太陽系内で地球上の生命が生存できる可能性が最も高い惑星の一つ
以前の投稿で、人類による探査活動による汚染の与える影響度の高さや、生命が存在している可能性の高さなどを考慮して、宇宙探査活動の形態や惑星保護要求を定めた惑星保護方針があることをご紹介しました。
そこでは、5つのカテゴリーが設定されており、最も厳しい基準である「カテゴリー5」に該当する3つの天体におけるミッションでは、探査機が地球に帰還する前の滅菌・検査などが定められています。
この、3つしかない惑星保護方針「カテゴリー5」の天体とは、何だったかご記憶でしょうか?
そうです、火星、土星の衛星エンケラドス、そして木星の衛星エウロパの3つとなります。
本日はエウロパについてご紹介します。
巨大な引っ掻き傷、ガリネア
エウロパは木星の79個ある衛星のうちの一つです。
木星は地球と比較して体積が100万倍大きく、磁場もはるかに強力であるため、エウロパもこの木星の影響を強く受けています。

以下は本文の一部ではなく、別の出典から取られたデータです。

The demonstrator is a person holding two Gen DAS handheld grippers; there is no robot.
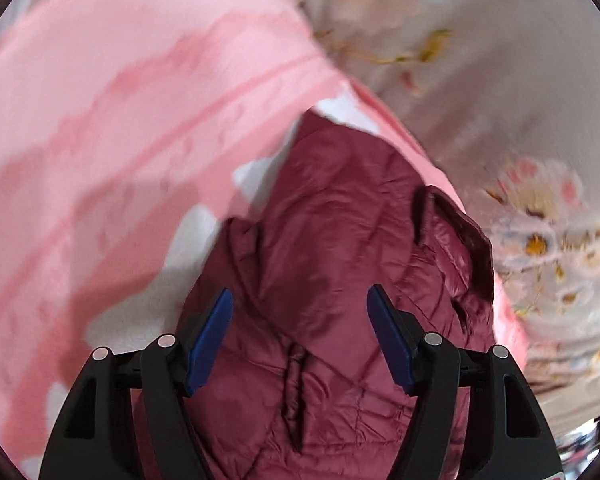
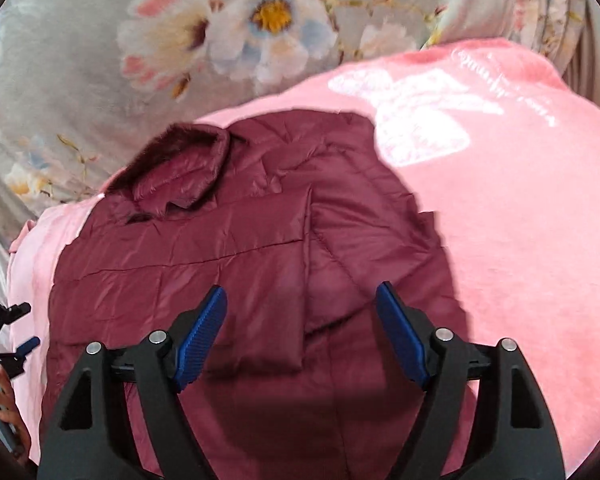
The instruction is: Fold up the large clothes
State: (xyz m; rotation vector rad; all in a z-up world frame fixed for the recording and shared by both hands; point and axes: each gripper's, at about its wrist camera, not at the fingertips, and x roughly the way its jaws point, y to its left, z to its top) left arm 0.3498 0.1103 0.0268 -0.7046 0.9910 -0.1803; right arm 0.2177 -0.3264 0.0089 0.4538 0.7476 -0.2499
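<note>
A dark red puffy jacket (image 2: 236, 240) is seen lying flat on a pink blanket (image 2: 520, 220), right under and in front of both grippers. The left gripper (image 1: 300, 312) is held w/ jaws wide apart, nothing between them; the jacket is below them, not gripped. The right gripper (image 2: 300, 312) is also held w/ jaws apart and empty, above the jacket's lower part. The jacket's collar (image 2: 180, 160) is seen far ahead of the right jaws, to the left. The jacket's right edge runs just right of the right jaws, w/ open pink blanket past it. A white picture w/ curly writing (image 2: 476, 80) is printed on the blanket ahead-right; the words are too blurry to be read. A flowered bed sheet (image 2: 160, 40) is seen beyond the blanket's far edge. The left view is blurred.
</note>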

特に、質量の大きな木星の重力の影響は想像を絶するほど大きいと考えれられています。
エウロパは氷の地表の下に広大な海をたたえる構造になっています。
エウロパが木星から受ける重力の大きさが場所ごとに異なるために生じる潮汐作用が原因で、ガリネアと呼ばれる引っ掻き傷のような特徴的な裂け目が見られます。
このガリネアは、何と長さ1450km、幅20kmにも及ぶという巨大な溝であり、木星の重力により絶えず隆起と沈降を繰り返しているとのことです。
エウロパが木星の軌道を一周するにあたり、地表の最も厚い部分の氷層の隆起は30m程度にも及ぶそうです。
とてつもなく深い内部海
エウロパに生命が存在する可能性を示唆する人が最大の根拠として挙げるのは、液体の水が大量にあることでしょう。
上記の通り地表の分厚い氷層の下には広大な海が広がっており、その海は何と地球の海の最深部より10倍も深いというのです。
そのため、月よりも少し小さいサイズであるエウロパに、地球の2倍の水を保持している可能性があるとされています。
エンケラドスより大量の水蒸気噴出
これまでエウロパに着陸した探査機はありませんが、かのボイジャー探査機(70年代末)やガリレオ探査機(1995-2003年)が木星を周回し、エウロパに関するデータも収集しています。
その中で面白いものは、以前ご紹介しました土星の衛星であるエンケラドスのように、エウロパでも地表から水蒸気の噴出が見られることです。
間欠泉のように地表から噴出された水蒸気は、何と表面から200kmもの高さに及び、噴出量もエンケラドスより多いとされています。
将来、別の探査機がエウロパの噴出物近くを通過することで、水蒸気のサンプルを回収することができれば、エウロパの海水の成分を分生することができる可能性があります。
エウロパの内部海は、地球でいえば南極の厚い氷の下の海の部分に環境が似ているのではないかと言われています。
もし海水の成分を分析できれば、エウロパに生命が存在するかを推測する大きな手がかりを得ることができます。
次期探査機の打ち上げが2−3年以内に迫っているとされていますので、期待が膨らみますね。